=== GIVEN DATA ===
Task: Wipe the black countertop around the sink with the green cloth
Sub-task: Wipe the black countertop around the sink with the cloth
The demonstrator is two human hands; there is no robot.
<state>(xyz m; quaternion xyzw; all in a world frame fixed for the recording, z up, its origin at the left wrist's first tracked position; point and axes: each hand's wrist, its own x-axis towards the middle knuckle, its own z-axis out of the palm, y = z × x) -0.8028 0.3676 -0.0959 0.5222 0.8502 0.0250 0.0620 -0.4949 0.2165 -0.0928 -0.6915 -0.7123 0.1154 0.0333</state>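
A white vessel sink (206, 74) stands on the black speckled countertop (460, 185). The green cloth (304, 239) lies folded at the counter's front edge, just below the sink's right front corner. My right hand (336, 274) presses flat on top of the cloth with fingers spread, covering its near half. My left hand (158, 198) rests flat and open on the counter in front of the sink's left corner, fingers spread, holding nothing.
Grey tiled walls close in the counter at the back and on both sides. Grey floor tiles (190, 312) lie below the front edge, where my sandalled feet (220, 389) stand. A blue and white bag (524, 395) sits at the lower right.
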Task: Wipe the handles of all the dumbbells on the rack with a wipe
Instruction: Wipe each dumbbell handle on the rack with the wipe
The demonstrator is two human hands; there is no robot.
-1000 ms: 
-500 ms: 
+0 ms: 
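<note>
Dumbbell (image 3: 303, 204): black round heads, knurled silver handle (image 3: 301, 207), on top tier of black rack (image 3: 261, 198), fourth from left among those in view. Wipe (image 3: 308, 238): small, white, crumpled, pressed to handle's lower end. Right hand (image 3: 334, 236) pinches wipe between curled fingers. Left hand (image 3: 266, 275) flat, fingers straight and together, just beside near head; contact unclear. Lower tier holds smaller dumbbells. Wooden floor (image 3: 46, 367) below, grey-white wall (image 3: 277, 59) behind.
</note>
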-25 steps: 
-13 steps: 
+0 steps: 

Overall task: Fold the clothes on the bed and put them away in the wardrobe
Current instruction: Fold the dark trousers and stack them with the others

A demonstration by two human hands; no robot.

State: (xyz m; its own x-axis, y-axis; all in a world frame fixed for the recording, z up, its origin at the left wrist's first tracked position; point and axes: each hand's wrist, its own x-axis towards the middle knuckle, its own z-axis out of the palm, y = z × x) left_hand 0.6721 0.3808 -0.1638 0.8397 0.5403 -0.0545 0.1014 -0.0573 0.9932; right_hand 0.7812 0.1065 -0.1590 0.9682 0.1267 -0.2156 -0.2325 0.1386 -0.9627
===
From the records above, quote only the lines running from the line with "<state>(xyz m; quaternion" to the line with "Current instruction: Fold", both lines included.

<state>(xyz m; quaternion xyzw; all in a world frame fixed for the recording, z up, its origin at the left wrist's first tracked position; point and axes: each hand's wrist, its own x-axis towards the middle knuckle, its own z-axis out of the palm, y = z × x) -0.8028 0.3676 -0.0959 0.5222 0.8502 0.0250 0.0620 -0.4949 0.2165 -0.0928 -0.6915 -0.7123 0.1154 0.0333</state>
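A white vessel sink (206, 74) stands on the black speckled countertop (460, 185). The green cloth (304, 239) lies folded at the counter's front edge, just below the sink's right front corner. My right hand (336, 274) presses flat on top of the cloth with fingers spread, covering its near half. My left hand (158, 198) rests flat and open on the counter in front of the sink's left corner, fingers spread, holding nothing.
Grey tiled walls close in the counter at the back and on both sides. Grey floor tiles (190, 312) lie below the front edge, where my sandalled feet (220, 389) stand. A blue and white bag (524, 395) sits at the lower right.
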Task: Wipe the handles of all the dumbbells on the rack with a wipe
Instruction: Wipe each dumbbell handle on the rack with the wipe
The demonstrator is two human hands; there is no robot.
-1000 ms: 
-500 ms: 
+0 ms: 
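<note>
Dumbbell (image 3: 303, 204): black round heads, knurled silver handle (image 3: 301, 207), on top tier of black rack (image 3: 261, 198), fourth from left among those in view. Wipe (image 3: 308, 238): small, white, crumpled, pressed to handle's lower end. Right hand (image 3: 334, 236) pinches wipe between curled fingers. Left hand (image 3: 266, 275) flat, fingers straight and together, just beside near head; contact unclear. Lower tier holds smaller dumbbells. Wooden floor (image 3: 46, 367) below, grey-white wall (image 3: 277, 59) behind.
</note>
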-25 steps: 
-13 steps: 
+0 steps: 

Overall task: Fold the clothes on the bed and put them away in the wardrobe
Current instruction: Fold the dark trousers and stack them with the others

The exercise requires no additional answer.